• SUPPLIED INFORMATION:

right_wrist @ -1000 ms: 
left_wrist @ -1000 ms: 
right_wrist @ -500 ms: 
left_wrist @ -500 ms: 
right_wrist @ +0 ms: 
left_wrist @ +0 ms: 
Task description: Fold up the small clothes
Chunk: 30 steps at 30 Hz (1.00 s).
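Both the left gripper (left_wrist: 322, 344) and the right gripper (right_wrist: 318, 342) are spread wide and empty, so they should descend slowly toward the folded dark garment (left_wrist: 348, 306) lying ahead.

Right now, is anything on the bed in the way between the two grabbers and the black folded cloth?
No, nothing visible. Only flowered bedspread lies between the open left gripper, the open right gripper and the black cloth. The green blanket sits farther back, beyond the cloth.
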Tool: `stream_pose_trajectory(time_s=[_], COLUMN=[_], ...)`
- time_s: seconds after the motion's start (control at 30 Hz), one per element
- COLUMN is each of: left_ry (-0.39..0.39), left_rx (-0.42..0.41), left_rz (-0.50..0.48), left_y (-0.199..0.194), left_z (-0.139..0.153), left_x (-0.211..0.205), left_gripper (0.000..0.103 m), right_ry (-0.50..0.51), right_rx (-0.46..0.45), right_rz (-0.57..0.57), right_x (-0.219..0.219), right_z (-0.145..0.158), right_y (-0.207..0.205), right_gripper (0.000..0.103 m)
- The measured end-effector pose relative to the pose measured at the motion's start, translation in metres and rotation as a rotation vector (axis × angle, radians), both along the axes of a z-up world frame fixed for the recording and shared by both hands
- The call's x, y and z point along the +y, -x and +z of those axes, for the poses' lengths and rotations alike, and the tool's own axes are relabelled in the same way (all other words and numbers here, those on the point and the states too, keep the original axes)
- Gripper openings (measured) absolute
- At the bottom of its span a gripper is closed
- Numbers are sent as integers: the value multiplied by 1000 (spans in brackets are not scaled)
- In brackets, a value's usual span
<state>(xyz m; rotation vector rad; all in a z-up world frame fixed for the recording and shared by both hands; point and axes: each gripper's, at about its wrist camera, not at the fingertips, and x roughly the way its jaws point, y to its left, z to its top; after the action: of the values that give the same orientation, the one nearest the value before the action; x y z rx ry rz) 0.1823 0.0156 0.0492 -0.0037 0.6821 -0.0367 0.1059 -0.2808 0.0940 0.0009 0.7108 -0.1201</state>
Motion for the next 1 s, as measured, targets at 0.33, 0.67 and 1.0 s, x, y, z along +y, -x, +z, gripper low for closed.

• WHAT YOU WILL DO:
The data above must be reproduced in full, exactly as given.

• SOLUTION FOR THIS TASK:
right_wrist @ -1000 ms: 
left_wrist @ -1000 ms: 
right_wrist @ -500 ms: 
left_wrist @ -500 ms: 
right_wrist @ +0 ms: 
left_wrist @ +0 ms: 
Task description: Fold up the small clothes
Chunk: 30 steps at 30 Hz (1.00 s).
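Both the left gripper (left_wrist: 322, 344) and the right gripper (right_wrist: 318, 342) are spread wide and empty, so they should descend slowly toward the folded dark garment (left_wrist: 348, 306) lying ahead.

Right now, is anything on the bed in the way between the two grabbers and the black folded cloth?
No, nothing visible. Only flowered bedspread lies between the open left gripper, the open right gripper and the black cloth. The green blanket sits farther back, beyond the cloth.
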Tool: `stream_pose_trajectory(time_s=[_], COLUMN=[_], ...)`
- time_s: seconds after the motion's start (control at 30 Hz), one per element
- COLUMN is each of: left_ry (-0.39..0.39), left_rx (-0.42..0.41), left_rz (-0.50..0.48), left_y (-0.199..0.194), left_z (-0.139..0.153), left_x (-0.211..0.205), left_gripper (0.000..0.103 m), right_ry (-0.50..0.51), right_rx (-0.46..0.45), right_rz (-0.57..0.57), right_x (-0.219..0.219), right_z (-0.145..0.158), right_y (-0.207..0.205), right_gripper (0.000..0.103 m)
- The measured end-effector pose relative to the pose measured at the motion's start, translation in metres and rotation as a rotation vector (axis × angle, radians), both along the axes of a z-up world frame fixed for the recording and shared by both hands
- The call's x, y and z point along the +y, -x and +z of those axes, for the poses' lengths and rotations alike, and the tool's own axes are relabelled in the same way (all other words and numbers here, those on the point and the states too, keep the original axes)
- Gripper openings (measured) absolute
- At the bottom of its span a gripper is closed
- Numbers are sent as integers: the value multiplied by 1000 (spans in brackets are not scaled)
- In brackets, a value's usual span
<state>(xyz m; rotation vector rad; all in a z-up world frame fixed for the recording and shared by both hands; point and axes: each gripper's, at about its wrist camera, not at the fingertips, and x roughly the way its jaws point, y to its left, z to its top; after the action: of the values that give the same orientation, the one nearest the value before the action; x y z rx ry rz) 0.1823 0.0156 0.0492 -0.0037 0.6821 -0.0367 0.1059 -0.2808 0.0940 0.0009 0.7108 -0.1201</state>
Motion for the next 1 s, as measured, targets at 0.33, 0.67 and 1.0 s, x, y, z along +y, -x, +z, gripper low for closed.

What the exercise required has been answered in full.